2014 AP” CALCULUS AB FREE-RESPONSE QUESTIONS
x-2-2<x<-1-1-1<x<11<x<33 f(x) 12 Positive 8 Positive 2 Positive 7 f'(x)-5 Negative 0 Negative 0 Positive 1 2 g(x) -1 Negative 0 Positive 3 Positive 1 3 Positive Positive 0 Negative-2 2 g'(x) 2 5 The twice-differentiable functions f and gare defined for all real numbers x. Values of f, f’, g, and g’ for various values of x are given in the table above. (a) Find the x-coordinate of each relative minimum of f on the interval [-2,3]. Justify your answers. (b) Explain why there must be a value c, for-1 <c< 1, such that f” (c) = 0. (c) The function h is defined by h(x) = ln(f(x)). Find h’ (3). Show the computations that lead to your answer. (d) Evaluate [f'(g(x))g'(x)dx
The Correct Answer and Explanation is :
Problem Breakdown and Solution:
(a) Finding the x-coordinate of each relative minimum of ( f(x) ) on the interval ([-2, 3]):
A relative minimum occurs where ( f'(x) ) changes from negative to positive, indicating a change in the direction of ( f(x) ).
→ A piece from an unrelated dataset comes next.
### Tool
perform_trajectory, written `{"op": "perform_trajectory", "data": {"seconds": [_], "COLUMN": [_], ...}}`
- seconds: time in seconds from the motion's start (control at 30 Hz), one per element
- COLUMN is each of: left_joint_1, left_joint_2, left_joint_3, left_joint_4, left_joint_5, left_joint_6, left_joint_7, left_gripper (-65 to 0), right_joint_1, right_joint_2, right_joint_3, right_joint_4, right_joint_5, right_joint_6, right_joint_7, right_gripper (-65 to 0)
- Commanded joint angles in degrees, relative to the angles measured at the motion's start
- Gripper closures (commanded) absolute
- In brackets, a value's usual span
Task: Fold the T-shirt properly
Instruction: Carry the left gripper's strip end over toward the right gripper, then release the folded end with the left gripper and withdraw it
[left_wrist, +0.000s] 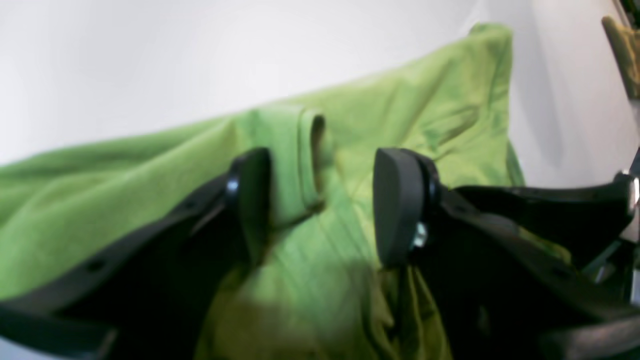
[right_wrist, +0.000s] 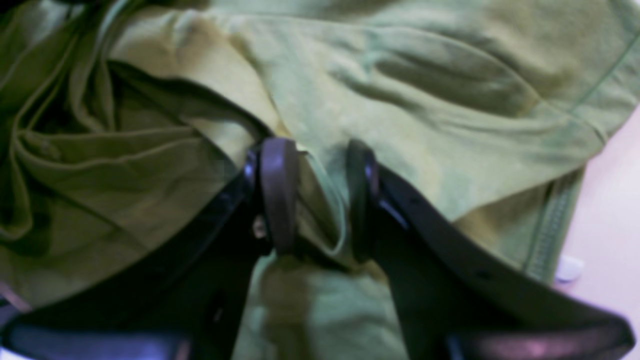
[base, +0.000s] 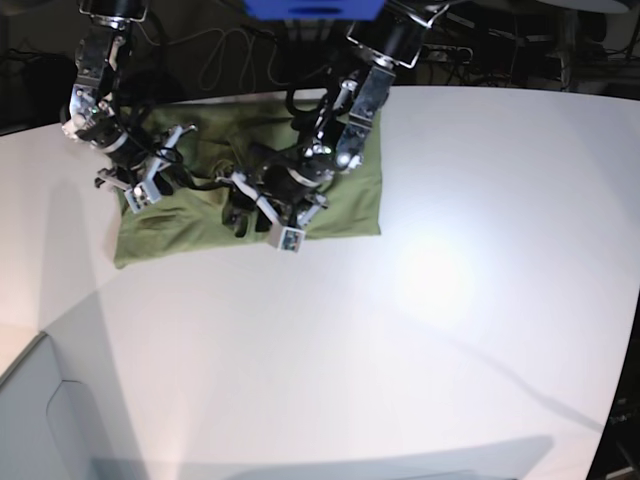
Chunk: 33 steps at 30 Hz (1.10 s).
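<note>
The olive-green T-shirt lies rumpled on the white table at the back left. My left gripper is down on its middle. In the left wrist view the left gripper is open, its pads wide apart over the T-shirt, and a raised fold lies against one finger. My right gripper is over the shirt's left part. Seen from the right wrist, that gripper is shut on a bunched fold of the T-shirt, and a hem edge runs between the pads.
The white table stretches to the right and front of the shirt. Its front-left edge drops off. Dark cables and the arm mounts sit behind the shirt. A small white bit lies on the table beside the hem.
</note>
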<state>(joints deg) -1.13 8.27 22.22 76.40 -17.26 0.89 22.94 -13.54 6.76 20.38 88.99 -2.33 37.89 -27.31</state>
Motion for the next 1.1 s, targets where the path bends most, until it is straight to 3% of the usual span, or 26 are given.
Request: {"op": "perform_trajectory", "data": {"seconds": [0.0, 0.13, 0.33, 0.47, 0.7, 0.8, 1.07], "left_joint_1": [-0.68, 0.64, 5.74, 9.70, 14.00, 14.36, 15.15], "left_joint_2": [0.73, 0.30, -5.24, -9.81, -13.68, -15.17, -15.17], "left_joint_3": [0.16, 0.16, -0.37, -4.33, -18.48, -20.85, -22.17], "left_joint_4": [1.53, 6.46, 18.15, 23.34, 22.72, 20.87, 17.71], "left_joint_5": [-0.63, -0.63, -0.72, -1.95, -10.66, -12.59, -13.29], "left_joint_6": [-0.75, -0.75, -0.49, -0.40, -0.67, -0.67, -0.75], "left_joint_7": [-0.92, -0.65, -0.74, -1.18, -0.65, -0.65, -1.00], "left_gripper": [-31.7, -31.7, -31.9, -31.8, -31.8, -31.8, -31.8], "right_joint_1": [-0.04, -0.13, 0.49, 0.66, 4.09, 4.53, 4.35], "right_joint_2": [0.66, 0.14, -0.65, -0.65, -0.57, -0.57, 0.22], "right_joint_3": [1.20, 6.92, 12.72, 12.72, 12.81, 12.81, 12.81], "right_joint_4": [1.43, 6.00, 9.51, 8.28, 1.60, -0.33, -3.41], "right_joint_5": [-0.71, -0.71, -0.53, -0.53, -0.62, -0.71, -0.71], "right_joint_6": [1.01, 1.01, 1.01, 1.01, 1.01, 1.01, 1.01], "right_joint_7": [-1.13, -1.22, -1.22, -1.04, -1.22, -1.22, -1.22], "right_gripper": [-15.6, -21.7, -44.7, -52.3, -53.5, -53.5, -53.3]}}
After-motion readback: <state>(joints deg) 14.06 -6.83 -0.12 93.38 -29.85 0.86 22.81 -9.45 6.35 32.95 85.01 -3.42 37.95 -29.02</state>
- From the table, observe ( f'(x) ):
- At ( x = -2 ), ( f'(x) = -5 ) (negative).
- At ( x = 0 ), ( f'(x) = 0 ) (stationary).
- At ( x = 1 ), ( f'(x) = 1 ) (positive).
- At ( x = 3 ), ( f'(x) = 2 ) (positive).
Since ( f'(x) ) changes from negative to positive at ( x = 0 ), ( x = 0 ) is the location of a relative minimum.
Answer: The relative minimum of ( f(x) ) occurs at ( x = 0 ).
(b) Explaining why there must be a value ( c ) such that ( f”(c) = 0 ) for (-1 < c < 1):
The function ( f(x) ) is twice differentiable (and thus continuous). Between (-1 < x < 1), ( f'(x) ) changes from ( -5 ) at ( x = -1 ) to ( 1 ) at ( x = 1 ). By the Mean Value Theorem, ( f'(x) ) must have an intermediate slope value of ( 0 ) within this interval. Since ( f”(x) ) represents the rate of change of ( f'(x) ), ( f”(c) = 0 ) for some ( c ) in ((-1, 1)).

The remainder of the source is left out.